Activity: Check each line of the listing below for the string "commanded", then copy every line that has it.

Supplied data:
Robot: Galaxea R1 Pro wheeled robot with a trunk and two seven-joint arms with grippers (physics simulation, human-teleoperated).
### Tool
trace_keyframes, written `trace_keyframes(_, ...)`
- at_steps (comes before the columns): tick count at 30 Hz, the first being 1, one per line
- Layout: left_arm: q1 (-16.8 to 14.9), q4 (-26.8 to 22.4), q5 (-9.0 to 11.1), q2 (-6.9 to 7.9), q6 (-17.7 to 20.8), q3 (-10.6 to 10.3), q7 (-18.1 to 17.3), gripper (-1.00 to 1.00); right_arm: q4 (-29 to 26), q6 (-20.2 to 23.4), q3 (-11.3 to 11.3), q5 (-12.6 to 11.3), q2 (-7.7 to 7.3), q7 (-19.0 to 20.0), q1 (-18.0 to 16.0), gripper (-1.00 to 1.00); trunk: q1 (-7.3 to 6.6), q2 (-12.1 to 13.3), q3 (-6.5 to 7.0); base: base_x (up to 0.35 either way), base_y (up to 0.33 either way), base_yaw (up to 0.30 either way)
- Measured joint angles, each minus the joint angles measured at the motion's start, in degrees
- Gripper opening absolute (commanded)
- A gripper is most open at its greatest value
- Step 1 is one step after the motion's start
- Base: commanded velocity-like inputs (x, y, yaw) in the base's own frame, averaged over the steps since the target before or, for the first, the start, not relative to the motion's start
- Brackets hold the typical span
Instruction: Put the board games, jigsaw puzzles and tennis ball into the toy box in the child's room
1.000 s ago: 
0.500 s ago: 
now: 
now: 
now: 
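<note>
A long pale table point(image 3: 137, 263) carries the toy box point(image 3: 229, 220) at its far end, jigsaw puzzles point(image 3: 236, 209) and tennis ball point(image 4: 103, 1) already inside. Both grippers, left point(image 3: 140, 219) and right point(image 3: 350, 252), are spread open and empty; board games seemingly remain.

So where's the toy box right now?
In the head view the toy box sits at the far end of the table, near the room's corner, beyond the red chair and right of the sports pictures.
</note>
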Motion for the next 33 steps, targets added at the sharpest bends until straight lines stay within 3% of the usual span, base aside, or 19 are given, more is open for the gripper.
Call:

Answer to this exercise:
- Gripper opening absolute (commanded)
- Base: commanded velocity-like inputs (x, y, yaw) in the base's own frame, averaged over the steps since the target before or, for the first, the start, not relative to the motion's start

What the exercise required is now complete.